Cueva de Salamanca, Unterirdisches Museum in Salamanca, Spanien
Die Cueva de Salamanca ist eine unterirdische Krypta neben dem Turm des Marquis von Villena, die zur ehemaligen Kirche San Cebrián gehörte. Der Raum zeigt Steinmauern und gewölbte Decken aus dem zwölften Jahrhundert, die bis heute erhalten sind.
Die Krypta war Teil der romanischen Kirche San Cebrián, die im zwölften Jahrhundert an dieser Stelle stand. Die Kirche wurde im sechzehnten Jahrhundert abgerissen, während die unterirdische Kammer erhalten blieb.

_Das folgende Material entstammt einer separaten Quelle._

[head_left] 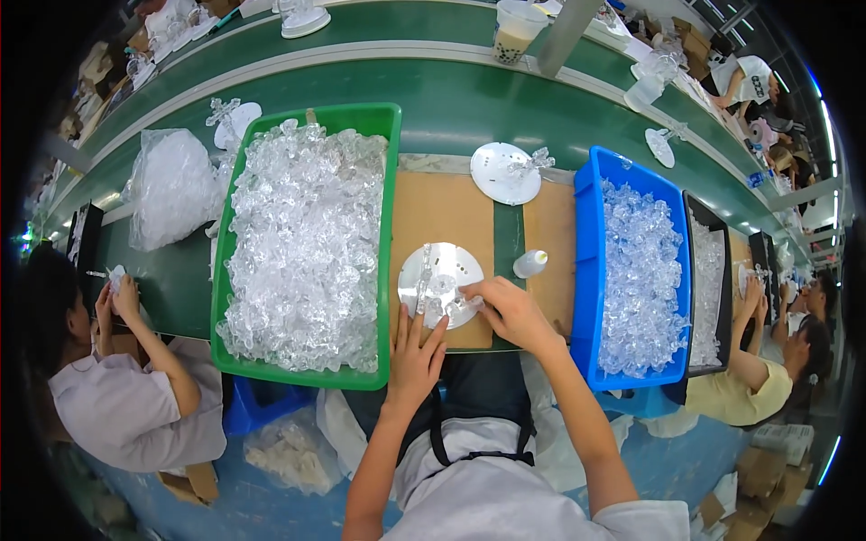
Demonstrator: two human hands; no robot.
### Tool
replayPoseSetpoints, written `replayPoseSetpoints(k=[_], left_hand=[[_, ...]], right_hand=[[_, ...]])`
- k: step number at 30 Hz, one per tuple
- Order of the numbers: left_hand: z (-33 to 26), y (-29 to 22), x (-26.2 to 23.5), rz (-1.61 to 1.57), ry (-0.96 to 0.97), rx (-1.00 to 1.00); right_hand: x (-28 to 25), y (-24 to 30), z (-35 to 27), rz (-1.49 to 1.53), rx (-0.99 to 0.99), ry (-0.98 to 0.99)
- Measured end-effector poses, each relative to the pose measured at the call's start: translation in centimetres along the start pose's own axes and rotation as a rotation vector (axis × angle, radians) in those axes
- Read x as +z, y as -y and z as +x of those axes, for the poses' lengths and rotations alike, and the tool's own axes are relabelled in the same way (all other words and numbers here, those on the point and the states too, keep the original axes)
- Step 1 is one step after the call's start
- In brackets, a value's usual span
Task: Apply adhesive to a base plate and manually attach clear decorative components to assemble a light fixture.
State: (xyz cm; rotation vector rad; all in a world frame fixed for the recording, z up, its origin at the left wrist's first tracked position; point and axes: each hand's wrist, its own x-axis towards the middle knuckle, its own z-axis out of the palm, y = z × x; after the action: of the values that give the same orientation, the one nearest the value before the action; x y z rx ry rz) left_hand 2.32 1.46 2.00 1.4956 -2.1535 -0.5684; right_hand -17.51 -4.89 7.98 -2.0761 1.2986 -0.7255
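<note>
A round white disc [462, 256] with small holes lies on a brown cardboard sheet [415, 198] in front of me. Clear plastic pieces [444, 283] stand on it, near its middle. My left hand [416, 362] rests at the disc's near left edge, fingers stretched out and touching it. At the near right side, my right hand [516, 314] has thumb and fingers pinched on a small clear plastic piece [471, 301], partly hidden by the fingertips. A small white bottle [530, 263] with a pale yellow cap is just beyond the right hand.
Left stands a green crate [395, 171] heaped with clear plastic parts; right, a blue bin [587, 261] and a black bin [725, 298] of similar parts. Another white disc [492, 171] lies beyond, on the green belt. A drink cup [517, 34] stands far back. People work on both sides.
</note>
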Motion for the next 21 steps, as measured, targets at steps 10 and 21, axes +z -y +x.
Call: replayPoseSetpoints(k=[10,21], left_hand=[[1.7,-3.6,1.6,0.062,-0.282,-0.197],[2.0,-3.2,3.3,0.116,-0.39,-0.239]], right_hand=[[1.0,-0.8,0.7,-0.277,-0.13,-0.159],[0.5,-0.2,-3.1,-0.038,0.238,-0.822]])
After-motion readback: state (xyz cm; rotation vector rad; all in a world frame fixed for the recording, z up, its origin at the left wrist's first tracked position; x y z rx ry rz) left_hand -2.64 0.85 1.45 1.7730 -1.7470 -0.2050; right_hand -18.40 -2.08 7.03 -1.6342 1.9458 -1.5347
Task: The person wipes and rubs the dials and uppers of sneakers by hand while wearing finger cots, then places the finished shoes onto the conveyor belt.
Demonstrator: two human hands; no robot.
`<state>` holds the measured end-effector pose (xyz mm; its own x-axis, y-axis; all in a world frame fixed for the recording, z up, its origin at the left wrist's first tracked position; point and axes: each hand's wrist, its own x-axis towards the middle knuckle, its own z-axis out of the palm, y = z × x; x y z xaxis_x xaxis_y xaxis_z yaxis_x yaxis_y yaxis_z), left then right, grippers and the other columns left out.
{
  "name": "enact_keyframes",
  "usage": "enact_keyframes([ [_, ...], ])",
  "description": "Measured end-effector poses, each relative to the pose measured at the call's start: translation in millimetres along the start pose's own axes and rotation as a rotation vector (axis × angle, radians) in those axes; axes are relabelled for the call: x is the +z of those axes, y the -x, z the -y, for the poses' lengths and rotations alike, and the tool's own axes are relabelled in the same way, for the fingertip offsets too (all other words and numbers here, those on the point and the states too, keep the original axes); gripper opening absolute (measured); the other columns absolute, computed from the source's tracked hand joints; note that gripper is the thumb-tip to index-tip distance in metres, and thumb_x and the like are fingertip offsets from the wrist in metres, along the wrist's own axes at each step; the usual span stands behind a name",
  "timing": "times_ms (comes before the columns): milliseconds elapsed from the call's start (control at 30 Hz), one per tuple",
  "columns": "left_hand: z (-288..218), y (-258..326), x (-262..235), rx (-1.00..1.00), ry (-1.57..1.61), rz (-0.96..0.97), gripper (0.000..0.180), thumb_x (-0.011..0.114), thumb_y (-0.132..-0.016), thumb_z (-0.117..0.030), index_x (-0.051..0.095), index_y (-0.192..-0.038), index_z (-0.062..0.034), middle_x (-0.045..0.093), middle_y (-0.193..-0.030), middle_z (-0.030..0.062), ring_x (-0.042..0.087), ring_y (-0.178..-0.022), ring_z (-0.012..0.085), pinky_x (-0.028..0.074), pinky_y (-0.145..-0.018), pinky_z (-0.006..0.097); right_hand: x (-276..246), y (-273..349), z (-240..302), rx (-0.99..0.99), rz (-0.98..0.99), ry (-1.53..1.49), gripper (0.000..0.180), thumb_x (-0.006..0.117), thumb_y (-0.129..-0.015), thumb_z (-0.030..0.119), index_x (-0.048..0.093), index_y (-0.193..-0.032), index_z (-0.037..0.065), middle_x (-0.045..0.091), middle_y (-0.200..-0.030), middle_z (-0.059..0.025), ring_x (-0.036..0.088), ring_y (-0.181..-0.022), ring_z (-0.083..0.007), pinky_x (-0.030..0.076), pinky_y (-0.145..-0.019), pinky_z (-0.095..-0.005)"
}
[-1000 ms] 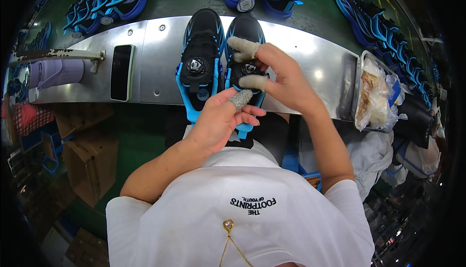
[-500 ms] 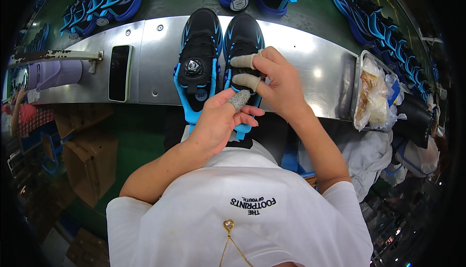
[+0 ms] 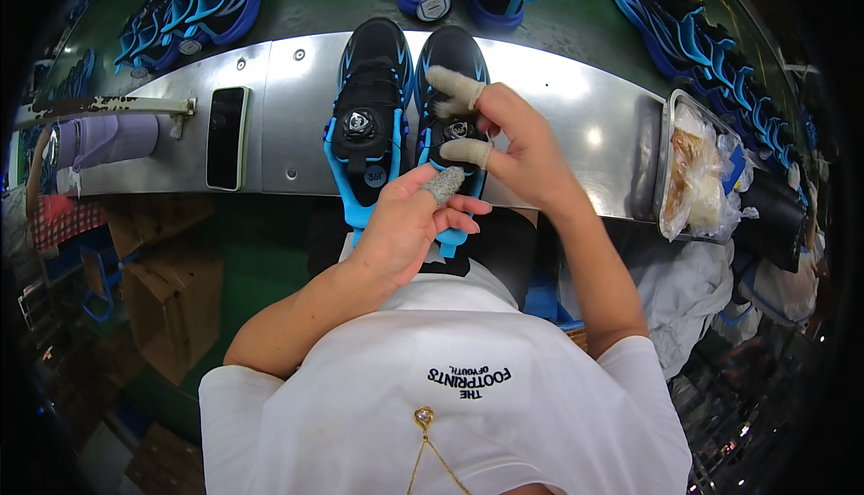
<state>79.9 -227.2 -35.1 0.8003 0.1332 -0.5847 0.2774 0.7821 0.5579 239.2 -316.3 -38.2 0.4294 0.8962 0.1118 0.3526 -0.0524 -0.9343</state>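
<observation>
Fingers of the right hand (cloth-capped) pinch the right shoe's dial; left hand steadies its heel, loosely curled. Left shoe beside them looks finished on the tabletop.

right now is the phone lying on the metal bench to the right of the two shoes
No, the dark phone lies on the metal bench to the left of the two black-and-blue shoes.
</observation>
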Motion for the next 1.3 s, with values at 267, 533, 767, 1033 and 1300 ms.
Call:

Der Name geht auf mittelalterliche Legenden zurück, in denen der Teufel als Küster verkleidet sieben Studenten über sieben Jahre hinweg in dunklen Künsten unterrichtete. Diese Geschichten erzählen, dass ein Schüler stets als Preis zurückblieb, während die anderen entkommen konnten.
Der Zugang zum unterirdischen Raum ist täglich von zehn Uhr morgens bis zehn Uhr abends möglich, und der Eintritt ist frei. Rollstuhlfahrer können die Krypta aufgrund der Treppe nicht besuchen.
Die Legende beeinflusste die Literatur in spanischsprachigen Ländern und führte zur Entstehung ähnlicher Orte in Südamerika. Diese ebenfalls Salamancas genannten Stätten werden mit schamanischen Praktiken in Verbindung gebracht.